Senate Bill 809 passed out of the Senate Business and Professions Committee with a 7-2 vote. The bill would make changes to the Department of Justice's Controlled Substance Utilization Review and Evaluation System program and Prescription Drug Monitoring Program. CURES and PDMP give authorized prescribers and pharmacists the ability to review controlled substance information and patient prescription history to identify and deter drug abuse.

"This legislation will modernize and strengthen the program and provide doctors and law enforcement with a powerful tool to fight prescription drug abuse," Harris said. "CURES is about making government smarter and more efficient. Senate Bill 809 will help save lives."

The bill, which is sponsored by Sen. Mark DeSaulnier (D-Concord), would require all prescribers and dispensers to enroll in and use the CURES program.
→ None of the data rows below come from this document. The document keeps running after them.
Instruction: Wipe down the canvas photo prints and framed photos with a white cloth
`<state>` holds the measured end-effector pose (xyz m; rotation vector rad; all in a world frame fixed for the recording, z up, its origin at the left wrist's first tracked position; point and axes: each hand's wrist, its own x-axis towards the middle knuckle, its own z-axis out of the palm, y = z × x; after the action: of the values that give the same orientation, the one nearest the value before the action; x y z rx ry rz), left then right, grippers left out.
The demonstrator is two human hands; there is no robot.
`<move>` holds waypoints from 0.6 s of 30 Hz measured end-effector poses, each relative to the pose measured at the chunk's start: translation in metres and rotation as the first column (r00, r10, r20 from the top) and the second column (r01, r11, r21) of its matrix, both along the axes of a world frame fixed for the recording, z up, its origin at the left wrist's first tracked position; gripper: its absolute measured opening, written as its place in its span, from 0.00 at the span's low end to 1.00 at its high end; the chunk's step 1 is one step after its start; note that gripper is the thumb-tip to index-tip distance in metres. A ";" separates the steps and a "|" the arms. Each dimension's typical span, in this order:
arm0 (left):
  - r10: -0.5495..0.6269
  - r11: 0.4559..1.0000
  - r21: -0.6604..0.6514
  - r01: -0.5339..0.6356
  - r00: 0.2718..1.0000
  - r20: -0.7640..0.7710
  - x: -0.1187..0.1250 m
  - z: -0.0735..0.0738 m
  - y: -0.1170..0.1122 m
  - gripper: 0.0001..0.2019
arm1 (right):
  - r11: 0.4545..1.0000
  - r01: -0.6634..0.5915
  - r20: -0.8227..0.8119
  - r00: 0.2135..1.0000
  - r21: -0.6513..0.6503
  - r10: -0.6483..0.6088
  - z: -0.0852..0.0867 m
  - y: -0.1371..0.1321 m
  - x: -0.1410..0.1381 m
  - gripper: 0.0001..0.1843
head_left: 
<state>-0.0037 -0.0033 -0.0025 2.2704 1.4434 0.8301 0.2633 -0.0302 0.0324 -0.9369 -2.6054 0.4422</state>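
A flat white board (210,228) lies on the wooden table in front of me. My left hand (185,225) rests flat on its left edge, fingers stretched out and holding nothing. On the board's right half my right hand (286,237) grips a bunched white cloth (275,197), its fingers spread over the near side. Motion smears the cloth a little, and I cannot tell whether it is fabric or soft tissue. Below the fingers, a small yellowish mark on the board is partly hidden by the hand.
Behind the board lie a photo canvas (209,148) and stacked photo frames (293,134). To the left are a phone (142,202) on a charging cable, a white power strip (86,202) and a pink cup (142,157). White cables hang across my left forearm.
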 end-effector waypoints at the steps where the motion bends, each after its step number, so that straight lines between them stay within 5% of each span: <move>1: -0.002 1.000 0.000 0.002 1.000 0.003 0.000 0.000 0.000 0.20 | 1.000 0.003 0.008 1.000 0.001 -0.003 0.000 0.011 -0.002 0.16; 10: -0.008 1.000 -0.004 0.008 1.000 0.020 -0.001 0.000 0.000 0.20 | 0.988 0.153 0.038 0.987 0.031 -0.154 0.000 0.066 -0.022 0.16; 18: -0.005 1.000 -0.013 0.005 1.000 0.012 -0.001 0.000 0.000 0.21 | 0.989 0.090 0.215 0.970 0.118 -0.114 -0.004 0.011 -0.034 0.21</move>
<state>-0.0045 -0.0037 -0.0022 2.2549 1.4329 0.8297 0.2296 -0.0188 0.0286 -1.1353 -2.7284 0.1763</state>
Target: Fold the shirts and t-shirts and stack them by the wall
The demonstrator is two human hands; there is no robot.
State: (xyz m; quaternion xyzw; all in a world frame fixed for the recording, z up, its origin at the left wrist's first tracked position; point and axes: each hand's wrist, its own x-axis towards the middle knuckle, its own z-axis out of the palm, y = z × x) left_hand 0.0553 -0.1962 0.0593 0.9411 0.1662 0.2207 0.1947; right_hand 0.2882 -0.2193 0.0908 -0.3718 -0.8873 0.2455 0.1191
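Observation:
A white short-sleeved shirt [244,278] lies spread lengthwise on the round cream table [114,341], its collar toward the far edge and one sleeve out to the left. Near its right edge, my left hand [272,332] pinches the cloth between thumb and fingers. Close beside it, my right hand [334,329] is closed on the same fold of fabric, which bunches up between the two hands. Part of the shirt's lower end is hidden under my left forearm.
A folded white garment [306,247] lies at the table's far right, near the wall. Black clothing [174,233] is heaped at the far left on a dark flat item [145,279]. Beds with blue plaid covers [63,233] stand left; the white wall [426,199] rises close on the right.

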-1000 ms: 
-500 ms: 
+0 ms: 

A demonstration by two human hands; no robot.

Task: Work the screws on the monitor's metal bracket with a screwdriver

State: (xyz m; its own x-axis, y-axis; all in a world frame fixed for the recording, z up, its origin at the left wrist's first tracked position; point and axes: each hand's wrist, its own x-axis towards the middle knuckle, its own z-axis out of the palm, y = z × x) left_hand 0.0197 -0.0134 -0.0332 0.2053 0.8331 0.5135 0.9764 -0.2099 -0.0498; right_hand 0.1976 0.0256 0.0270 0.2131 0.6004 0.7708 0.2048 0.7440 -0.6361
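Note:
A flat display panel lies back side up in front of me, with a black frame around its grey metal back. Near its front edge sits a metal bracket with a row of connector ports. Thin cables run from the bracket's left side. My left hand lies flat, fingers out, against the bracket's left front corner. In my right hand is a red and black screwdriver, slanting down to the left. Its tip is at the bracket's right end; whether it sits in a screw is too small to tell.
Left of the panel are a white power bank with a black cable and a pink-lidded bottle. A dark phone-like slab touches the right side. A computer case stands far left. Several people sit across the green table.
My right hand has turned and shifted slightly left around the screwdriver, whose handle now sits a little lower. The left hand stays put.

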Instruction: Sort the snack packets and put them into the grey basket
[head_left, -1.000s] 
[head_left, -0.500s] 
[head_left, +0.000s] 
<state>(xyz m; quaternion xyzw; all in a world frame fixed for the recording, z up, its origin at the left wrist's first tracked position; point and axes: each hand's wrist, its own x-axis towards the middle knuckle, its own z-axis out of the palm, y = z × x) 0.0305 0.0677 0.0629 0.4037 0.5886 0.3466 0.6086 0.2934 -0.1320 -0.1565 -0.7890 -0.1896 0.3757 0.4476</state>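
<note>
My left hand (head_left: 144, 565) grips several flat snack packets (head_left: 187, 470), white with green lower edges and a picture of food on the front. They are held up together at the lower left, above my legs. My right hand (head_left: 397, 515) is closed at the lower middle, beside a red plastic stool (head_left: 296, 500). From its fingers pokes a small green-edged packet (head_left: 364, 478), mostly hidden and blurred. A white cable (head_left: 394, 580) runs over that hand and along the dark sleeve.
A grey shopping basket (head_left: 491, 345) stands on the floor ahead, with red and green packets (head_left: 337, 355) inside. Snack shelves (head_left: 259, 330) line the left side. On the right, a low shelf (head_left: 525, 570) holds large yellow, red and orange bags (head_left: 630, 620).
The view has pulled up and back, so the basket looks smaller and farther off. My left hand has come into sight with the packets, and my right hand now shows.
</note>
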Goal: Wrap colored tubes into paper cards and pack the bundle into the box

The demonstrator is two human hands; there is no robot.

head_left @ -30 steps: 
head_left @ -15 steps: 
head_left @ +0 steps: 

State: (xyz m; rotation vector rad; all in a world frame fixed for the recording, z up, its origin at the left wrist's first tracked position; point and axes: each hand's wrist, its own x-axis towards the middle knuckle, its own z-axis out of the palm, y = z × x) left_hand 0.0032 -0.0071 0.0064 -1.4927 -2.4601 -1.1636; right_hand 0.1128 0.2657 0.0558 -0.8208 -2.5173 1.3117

The CURES program had its funding slashed when the Department of Justice took a $71 million budget cut two years ago. The bill would include a small increase in the provider license fee of 1.16 percent to increase the program's budget and a one-time assessment on healthcare plans for the upgrade to modernize and improve the system's information gathering and sharing.

An annual fee for narcotic drug manufacturers in California would pay for two California Regional Investigative Prescription Teams to look into incidents of prescription drug abuse, provide oversight, pursue organized crime and audit prescription pad printers.

If additional funding is not secured for CURES, the program will be eliminated July 1.